伏兵あり
12.伏兵あり
名経営者として著名な米国GE社元会長のジャック・ウェルチの言葉がある: 大切な人材を逃すのは、ミスでは済まされない、経営者の犯罪である。「逃がさない」ように日頃から抱きしめて、熱いキッスを繰り返ししてやらなければならない。
ウチの場合で言えば、先の男Kがソレになる。私は日本人だからキスや抱き締めたりしない代わりに、営業部長に取り立てようと考えた。先々片腕として、働き振りに拠っては子会社を任せようと考えた。普段からそれとなく男にそう伝えた。
サラリーマンとして順風満帆、出世・昇進とは彼の為の言葉。成功へのキップを首尾よく手に入れたようなものだから、目出度し、目出度しーーーの筈であった。
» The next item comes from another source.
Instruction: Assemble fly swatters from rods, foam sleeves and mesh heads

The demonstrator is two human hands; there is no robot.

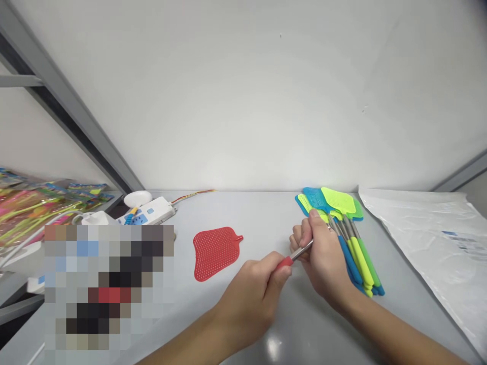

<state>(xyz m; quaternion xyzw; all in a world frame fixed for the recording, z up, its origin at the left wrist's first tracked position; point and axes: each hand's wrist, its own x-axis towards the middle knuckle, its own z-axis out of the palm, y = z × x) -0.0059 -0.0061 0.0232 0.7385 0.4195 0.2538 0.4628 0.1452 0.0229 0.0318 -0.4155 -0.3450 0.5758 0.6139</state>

が、物語は未だお仕舞いではない。むしろ、ここから再スタートを切る。「人生好事魔多し」と言う通り、伏兵は意外な処に潜んでいた: 男は出世への片道キップを握ったまま、迂闊にも百八十度反対方向行きの急行列車へ乗車してしまったのだ。それが地獄行きであったのは、乗車して一年程が経ってから判った。営業部長へ昇進のすぐ矢先に、男は会社を辞めた。
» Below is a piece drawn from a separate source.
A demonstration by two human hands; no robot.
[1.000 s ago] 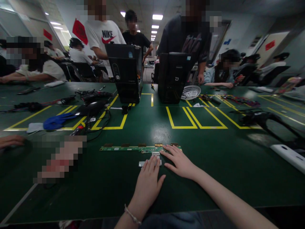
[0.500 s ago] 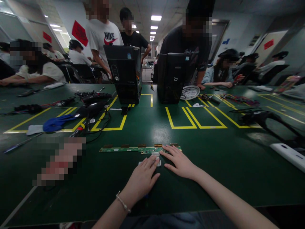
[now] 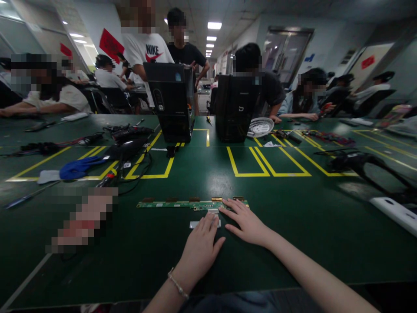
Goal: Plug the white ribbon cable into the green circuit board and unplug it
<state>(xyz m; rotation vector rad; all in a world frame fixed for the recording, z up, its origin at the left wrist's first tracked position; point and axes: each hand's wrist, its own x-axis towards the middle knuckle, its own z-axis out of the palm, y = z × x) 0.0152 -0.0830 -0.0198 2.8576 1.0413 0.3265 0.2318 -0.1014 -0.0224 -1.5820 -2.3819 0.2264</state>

正しく言えば、ジャック・ウエルチの「キッスをして抱き締めてやれ」の言葉を裏切って、辞めさせたのは私であった。
神はパーフェクトな人を作らないらしい。男は、人に優れた能力と高所に立つ視野を持っていたのは確か。だが、アンバランスな事に酷い欠点も併せ持っていた:極端な「女好き」であった。いや、被害者は私の配偶者ではない。
女好きなのは私と似ているが、こっちはかろうじて踏みとどまって抑制が利く方だが、男はそうは行かなかった。出世の分かれ道がここにあった。